La leadership femminile come leva strategica per rendere le imprese più innovative, attrattive e competitive. È stato questo il cuore dell’intervento di Francesca Amadori all’incontro “Donne, Business, Leadership”, svoltosi all’Hotel Sina Bernini Bristol di Roma e promosso da AIDDA Lazio e Cuiprodest.
Ad aprire i lavori è stata Eugenia Roccella, ministra per la Famiglia, la natalità e le pari opportunità. Imprenditrici, manager e rappresentanti istituzionali si sono confrontati sulle trasformazioni imposte dalla digitalizzazione, dall’intelligenza artificiale e dalla sostenibilità, approfondendo gli ostacoli che continuano a limitare l’accesso delle donne ai vertici aziendali.

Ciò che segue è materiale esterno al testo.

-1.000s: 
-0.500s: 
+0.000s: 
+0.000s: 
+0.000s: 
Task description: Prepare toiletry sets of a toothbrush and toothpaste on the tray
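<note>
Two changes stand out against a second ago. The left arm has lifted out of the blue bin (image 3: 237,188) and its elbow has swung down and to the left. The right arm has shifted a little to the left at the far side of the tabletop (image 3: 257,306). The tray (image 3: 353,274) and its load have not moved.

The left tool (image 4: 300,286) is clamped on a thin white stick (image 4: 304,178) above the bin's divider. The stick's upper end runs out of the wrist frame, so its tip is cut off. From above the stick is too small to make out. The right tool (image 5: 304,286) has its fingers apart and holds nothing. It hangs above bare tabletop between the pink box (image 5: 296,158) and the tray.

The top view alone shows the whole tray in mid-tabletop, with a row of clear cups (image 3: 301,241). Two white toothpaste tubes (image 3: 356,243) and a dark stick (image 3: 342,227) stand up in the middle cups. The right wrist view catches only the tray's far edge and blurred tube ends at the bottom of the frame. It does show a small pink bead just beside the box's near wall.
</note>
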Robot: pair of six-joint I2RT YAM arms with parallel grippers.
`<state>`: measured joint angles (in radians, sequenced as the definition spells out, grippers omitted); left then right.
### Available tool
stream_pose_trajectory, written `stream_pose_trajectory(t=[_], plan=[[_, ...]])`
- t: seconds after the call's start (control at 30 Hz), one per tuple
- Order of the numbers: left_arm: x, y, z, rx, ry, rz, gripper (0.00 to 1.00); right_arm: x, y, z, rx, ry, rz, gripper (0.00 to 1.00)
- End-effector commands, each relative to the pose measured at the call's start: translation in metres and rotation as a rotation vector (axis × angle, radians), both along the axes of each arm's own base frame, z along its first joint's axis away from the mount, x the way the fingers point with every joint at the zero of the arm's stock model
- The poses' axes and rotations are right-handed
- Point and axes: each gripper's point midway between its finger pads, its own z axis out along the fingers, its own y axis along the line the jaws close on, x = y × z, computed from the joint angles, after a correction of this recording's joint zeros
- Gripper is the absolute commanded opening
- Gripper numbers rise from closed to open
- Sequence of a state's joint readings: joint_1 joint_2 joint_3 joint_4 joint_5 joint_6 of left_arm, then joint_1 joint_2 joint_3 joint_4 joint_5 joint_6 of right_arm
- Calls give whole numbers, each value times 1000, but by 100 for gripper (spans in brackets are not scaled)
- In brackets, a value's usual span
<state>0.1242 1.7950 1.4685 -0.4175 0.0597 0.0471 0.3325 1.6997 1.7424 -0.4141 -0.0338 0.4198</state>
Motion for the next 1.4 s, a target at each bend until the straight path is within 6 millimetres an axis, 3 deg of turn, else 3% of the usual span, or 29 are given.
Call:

Consulente di comunicazione corporate per imprese e associazioni, Francesca Amadori ha maturato oltre vent’anni di esperienza nei settori delle risorse umane e della comunicazione, acquisendo una conoscenza approfondita delle dinamiche organizzative e gestionali d’impresa. Ha iniziato il proprio percorso professionale in Ikea, tra Italia e Australia, per poi proseguirlo per 18 anni all’interno del Gruppo Amadori. Dal 2008 al 2022 è stata inoltre presidente di Romagna Iniziative.
Nel suo intervento ha richiamato le ricerche di Valore D e l’esperienza del programma executive InTheBoardroom, dedicato alla preparazione di professioniste destinate a entrare nei consigli di amministrazione e negli organi di controllo.

“Il board deve essere il primo facilitatore della diversità – ha sottolineato Amadori – guidando il cambiamento e sensibilizzando il management affinché le donne possano crescere in autentici ruoli di leadership. Non è soltanto una questione di responsabilità sociale: un’azienda inclusiva migliora la propria reputazione, attrae talenti ed è più competitiva”.
Secondo Amadori, occorre andare oltre la semplice applicazione delle quote previste dalla legge Golfo-Mosca: “Le imprese devono inserire obiettivi concreti di inclusione nei piani industriali, collocando le donne in posizioni di vertice e non soltanto in ruoli marginali o di staff. Il cambiamento non avviene da solo: richiede una strategia precisa e di lungo periodo”.
La professionista cesenate ha invitato anche a distinguere le certificazioni formali dalle politiche realmente capaci di favorire l’equilibrio tra lavoro e vita privata, ponendo l’attenzione soprattutto sulle piccole e medie imprese e sulle aziende familiari.
Un passaggio è stato dedicato alle nuove generazioni e al divario nelle discipline STEM: “Le ragazze ottengono spesso risultati accademici migliori, ma continuano ad avere minori opportunità occupazionali e retributive. Famiglie e scuola hanno una responsabilità decisiva nel liberarle dagli stereotipi”. Come esempio virtuoso Amadori ha citato l’Istituto Agrario di Cesena, il cui convitto, fondato nel 1882 e storicamente maschile, ha aperto per la prima volta le porte alle studentesse: “Una scelta che trasforma concretamente la cultura e amplia le possibilità di formazione”.